**What is expected:** This task calls for copying each line below that contains "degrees".

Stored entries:
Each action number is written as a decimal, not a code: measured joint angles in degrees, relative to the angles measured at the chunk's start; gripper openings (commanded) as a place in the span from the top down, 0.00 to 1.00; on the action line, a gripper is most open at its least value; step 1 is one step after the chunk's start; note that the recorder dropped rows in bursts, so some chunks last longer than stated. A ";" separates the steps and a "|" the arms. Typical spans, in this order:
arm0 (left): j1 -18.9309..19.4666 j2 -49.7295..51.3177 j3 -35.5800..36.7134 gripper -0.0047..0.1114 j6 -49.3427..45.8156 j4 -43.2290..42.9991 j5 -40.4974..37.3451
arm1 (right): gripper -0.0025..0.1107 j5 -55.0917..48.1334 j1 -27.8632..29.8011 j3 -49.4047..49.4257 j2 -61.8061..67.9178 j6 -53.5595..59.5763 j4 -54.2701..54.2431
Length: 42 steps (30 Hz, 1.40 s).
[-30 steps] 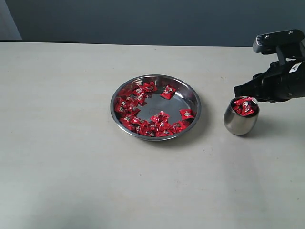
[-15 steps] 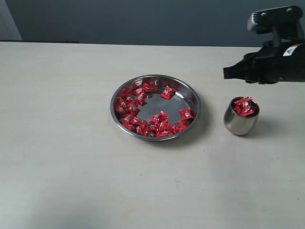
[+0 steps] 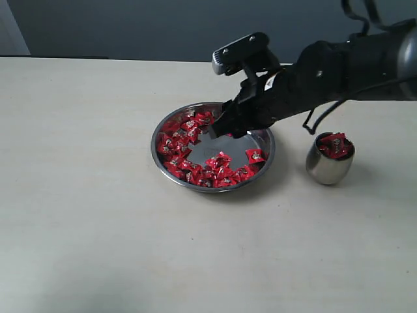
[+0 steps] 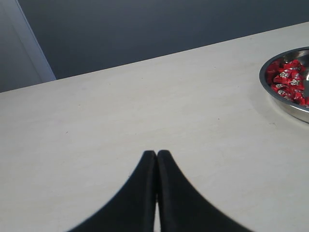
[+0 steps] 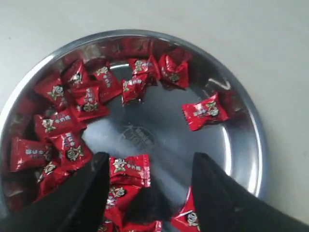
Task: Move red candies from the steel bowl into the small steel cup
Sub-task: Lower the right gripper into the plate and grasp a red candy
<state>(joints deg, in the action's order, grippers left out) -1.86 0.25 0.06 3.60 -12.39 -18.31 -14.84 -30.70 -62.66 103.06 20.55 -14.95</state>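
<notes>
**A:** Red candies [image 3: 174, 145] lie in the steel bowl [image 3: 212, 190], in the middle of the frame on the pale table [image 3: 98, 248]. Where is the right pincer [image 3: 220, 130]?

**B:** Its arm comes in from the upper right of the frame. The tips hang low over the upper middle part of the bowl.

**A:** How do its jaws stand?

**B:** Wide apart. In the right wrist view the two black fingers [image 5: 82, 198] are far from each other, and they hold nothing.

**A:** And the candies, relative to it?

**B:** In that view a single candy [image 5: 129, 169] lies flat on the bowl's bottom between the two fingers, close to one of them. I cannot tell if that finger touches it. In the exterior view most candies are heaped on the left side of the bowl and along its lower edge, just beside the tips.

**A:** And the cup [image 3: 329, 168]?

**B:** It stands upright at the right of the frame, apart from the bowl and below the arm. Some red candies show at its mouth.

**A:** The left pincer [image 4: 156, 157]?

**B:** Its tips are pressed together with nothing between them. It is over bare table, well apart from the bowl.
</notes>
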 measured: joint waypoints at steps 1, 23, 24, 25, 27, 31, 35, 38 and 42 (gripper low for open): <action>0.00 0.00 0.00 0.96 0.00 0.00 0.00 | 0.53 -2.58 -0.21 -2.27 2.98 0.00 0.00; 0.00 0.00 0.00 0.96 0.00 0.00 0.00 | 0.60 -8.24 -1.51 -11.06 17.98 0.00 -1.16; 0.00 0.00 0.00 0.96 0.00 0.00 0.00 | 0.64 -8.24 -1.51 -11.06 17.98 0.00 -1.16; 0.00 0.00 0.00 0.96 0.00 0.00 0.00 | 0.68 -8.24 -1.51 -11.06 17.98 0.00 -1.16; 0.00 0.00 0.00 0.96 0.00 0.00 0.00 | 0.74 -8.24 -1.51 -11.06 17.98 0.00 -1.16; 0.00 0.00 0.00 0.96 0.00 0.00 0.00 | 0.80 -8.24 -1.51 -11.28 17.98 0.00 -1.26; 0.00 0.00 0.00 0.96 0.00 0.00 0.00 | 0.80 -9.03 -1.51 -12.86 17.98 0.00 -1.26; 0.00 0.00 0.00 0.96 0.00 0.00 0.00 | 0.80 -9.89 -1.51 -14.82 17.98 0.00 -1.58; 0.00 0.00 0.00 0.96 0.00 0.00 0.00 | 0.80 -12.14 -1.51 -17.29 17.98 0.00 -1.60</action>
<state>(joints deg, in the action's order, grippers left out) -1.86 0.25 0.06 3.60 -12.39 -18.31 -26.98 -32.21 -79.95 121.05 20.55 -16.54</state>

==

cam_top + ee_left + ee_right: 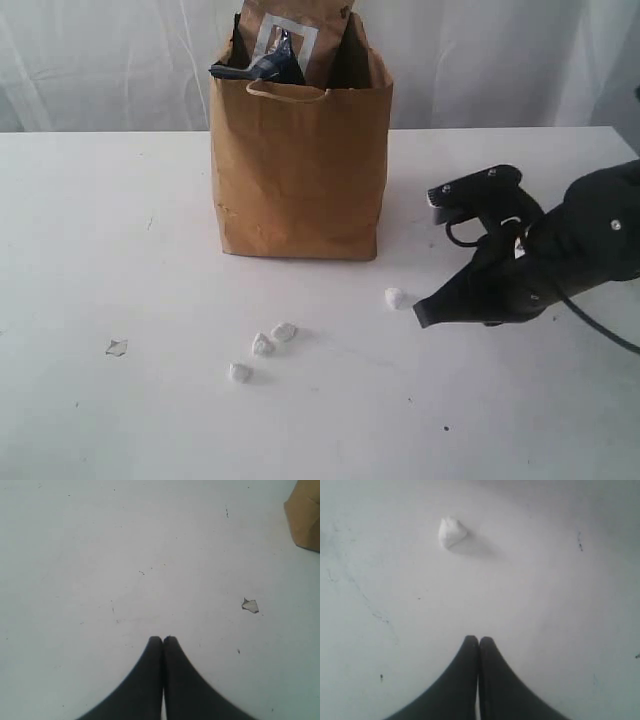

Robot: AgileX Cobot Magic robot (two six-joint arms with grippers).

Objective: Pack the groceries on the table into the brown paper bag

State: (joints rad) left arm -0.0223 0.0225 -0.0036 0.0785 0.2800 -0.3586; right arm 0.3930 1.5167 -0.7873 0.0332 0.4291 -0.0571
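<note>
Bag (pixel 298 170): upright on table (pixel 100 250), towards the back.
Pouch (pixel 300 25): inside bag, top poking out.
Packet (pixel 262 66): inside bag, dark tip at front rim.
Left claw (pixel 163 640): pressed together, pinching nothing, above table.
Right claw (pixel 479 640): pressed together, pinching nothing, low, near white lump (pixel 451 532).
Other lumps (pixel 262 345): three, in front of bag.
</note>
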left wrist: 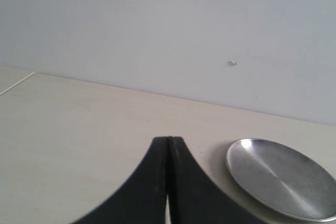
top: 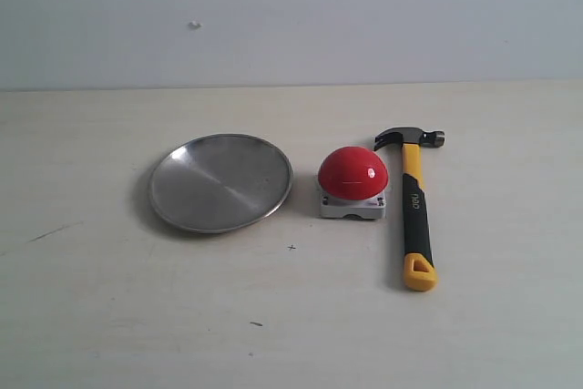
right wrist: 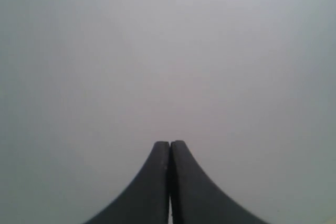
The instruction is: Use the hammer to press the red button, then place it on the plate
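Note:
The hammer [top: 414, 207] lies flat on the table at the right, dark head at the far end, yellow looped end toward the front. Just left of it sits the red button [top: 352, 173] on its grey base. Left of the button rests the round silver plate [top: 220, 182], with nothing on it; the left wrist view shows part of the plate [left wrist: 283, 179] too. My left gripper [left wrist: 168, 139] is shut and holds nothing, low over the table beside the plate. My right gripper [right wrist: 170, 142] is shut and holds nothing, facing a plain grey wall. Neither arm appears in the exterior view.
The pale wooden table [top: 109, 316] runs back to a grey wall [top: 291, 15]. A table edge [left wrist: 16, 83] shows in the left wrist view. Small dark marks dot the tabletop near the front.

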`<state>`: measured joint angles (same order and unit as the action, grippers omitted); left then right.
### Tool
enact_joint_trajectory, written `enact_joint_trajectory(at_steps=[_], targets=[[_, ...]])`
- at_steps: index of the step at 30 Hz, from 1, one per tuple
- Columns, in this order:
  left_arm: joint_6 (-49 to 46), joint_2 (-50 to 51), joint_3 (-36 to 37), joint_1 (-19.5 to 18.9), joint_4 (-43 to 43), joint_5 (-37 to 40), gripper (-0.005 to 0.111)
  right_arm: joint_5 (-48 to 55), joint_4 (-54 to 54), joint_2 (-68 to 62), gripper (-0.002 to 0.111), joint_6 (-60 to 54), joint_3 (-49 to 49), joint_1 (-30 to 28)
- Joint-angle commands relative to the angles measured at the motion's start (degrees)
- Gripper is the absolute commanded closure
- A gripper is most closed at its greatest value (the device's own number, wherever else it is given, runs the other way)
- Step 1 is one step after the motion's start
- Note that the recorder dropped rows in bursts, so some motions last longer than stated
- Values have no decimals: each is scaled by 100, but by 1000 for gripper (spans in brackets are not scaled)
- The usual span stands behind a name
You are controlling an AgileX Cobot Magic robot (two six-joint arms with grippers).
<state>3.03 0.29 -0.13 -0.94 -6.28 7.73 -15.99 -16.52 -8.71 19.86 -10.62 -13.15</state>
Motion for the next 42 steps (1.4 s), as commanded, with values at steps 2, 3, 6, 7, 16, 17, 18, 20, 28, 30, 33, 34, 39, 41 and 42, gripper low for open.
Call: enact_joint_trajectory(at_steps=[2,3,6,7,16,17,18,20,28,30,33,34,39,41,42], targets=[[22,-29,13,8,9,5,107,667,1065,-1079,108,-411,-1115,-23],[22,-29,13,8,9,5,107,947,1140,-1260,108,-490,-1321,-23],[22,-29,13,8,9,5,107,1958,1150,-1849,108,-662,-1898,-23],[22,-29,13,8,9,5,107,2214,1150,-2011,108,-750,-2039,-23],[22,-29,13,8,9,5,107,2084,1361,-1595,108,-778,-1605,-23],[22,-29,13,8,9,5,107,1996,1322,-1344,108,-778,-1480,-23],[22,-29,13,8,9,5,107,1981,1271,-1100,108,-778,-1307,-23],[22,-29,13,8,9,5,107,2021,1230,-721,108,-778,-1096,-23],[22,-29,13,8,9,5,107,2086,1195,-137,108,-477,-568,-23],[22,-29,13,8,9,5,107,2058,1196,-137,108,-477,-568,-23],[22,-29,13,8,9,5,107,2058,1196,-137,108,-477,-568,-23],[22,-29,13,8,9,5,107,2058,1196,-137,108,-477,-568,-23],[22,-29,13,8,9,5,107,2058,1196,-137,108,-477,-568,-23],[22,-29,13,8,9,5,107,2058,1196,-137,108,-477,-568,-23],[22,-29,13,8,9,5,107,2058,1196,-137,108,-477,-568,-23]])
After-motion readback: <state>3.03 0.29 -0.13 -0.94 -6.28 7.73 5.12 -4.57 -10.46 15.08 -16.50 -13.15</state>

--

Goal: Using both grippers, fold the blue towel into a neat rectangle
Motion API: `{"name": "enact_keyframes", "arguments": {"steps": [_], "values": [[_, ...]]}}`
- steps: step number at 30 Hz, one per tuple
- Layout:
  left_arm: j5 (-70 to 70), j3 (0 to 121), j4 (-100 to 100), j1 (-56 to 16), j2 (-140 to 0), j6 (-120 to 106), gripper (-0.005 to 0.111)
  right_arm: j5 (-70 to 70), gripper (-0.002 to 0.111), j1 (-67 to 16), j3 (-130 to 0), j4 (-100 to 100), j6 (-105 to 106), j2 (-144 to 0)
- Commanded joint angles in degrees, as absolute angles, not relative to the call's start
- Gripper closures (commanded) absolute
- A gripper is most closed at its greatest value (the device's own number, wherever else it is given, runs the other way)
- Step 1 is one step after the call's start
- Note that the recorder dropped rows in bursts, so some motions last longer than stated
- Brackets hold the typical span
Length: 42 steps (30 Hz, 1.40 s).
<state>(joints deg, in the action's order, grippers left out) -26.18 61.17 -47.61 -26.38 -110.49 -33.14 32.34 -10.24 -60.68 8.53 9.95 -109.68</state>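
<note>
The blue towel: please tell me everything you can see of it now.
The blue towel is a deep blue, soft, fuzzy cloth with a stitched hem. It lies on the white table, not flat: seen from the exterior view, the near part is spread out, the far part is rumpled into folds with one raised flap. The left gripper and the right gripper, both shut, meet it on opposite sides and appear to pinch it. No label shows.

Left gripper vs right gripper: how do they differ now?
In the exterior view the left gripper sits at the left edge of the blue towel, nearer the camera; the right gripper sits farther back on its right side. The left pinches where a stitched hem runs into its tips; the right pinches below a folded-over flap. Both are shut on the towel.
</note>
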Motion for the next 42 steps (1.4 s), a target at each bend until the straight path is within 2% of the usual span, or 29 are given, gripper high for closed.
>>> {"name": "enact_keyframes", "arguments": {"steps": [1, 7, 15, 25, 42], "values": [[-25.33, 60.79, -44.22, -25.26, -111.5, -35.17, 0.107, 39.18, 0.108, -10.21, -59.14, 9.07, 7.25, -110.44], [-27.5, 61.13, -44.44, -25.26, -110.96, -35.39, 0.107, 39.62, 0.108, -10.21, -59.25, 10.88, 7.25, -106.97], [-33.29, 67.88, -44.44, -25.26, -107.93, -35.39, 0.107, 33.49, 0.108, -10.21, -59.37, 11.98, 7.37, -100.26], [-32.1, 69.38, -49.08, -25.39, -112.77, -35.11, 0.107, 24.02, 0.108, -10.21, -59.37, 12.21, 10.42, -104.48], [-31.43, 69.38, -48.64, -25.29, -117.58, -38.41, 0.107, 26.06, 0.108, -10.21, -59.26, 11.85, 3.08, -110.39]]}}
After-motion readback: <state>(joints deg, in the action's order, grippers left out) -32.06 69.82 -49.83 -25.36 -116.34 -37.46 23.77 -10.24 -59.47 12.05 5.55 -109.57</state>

**Answer for the task:**
Each action number is written as a decimal, not a code: measured joint angles in degrees, relative to the angles measured at the chunk's start; gripper openings (commanded) as a place in the span from the top down, 0.00 to 1.00; on the action line, a gripper is most open at its least value; step 1 is one step after the chunk's start; note that the recorder dropped rows in bursts, so some chunks last longer than stated. A ";" separates the steps and a "|" the arms. Typical spans, in this order:
- Joint-angle commands relative to the angles measured at the motion's start (degrees)
- Commanded joint angles in degrees, as absolute angles, not relative to the call's start

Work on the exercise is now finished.